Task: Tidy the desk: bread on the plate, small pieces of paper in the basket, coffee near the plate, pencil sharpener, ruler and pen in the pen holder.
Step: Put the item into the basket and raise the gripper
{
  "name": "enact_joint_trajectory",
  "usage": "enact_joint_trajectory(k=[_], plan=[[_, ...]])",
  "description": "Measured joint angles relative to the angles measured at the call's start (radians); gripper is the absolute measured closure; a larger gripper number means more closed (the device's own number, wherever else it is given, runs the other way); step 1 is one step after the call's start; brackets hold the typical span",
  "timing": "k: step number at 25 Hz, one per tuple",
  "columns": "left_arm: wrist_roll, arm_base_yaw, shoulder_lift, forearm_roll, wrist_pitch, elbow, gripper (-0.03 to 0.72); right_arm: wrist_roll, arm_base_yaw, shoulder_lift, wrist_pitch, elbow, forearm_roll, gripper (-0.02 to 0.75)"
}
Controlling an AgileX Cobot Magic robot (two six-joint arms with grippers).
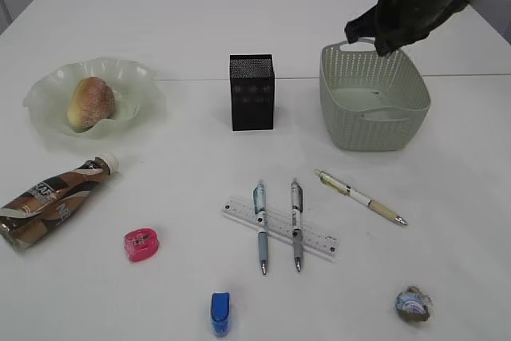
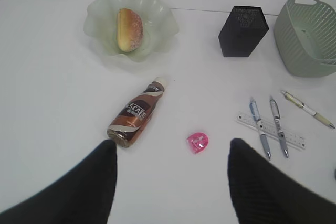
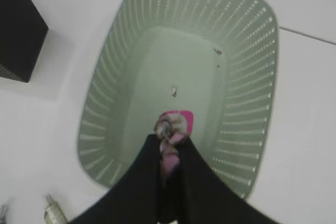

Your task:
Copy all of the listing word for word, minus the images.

Your solution:
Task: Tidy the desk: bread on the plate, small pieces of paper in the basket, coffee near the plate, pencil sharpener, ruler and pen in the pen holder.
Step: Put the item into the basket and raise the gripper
{
  "name": "enact_joint_trajectory",
  "usage": "enact_joint_trajectory(k=[_], plan=[[_, ...]])",
  "description": "Measured joint angles relative to the angles measured at the call's start (radians); gripper is the absolute measured closure; a larger gripper number means more closed (the device's own number, wherever else it is given, runs the other way); step 1 is one step after the call's start; brackets hold the typical span",
  "timing": "k: step number at 25 Hz, one per tuple",
  "columns": "left_arm: wrist_roll, arm_base_yaw, shoulder_lift, forearm_roll, wrist_pitch, elbow, gripper (-0.03 to 0.72); right_arm: wrist_roll, arm_base_yaw, shoulder_lift, wrist_pitch, elbow, forearm_roll, gripper (-0.02 to 0.75)"
}
Controlling an AgileX Cobot Magic robot (two six-joint arms with grippers).

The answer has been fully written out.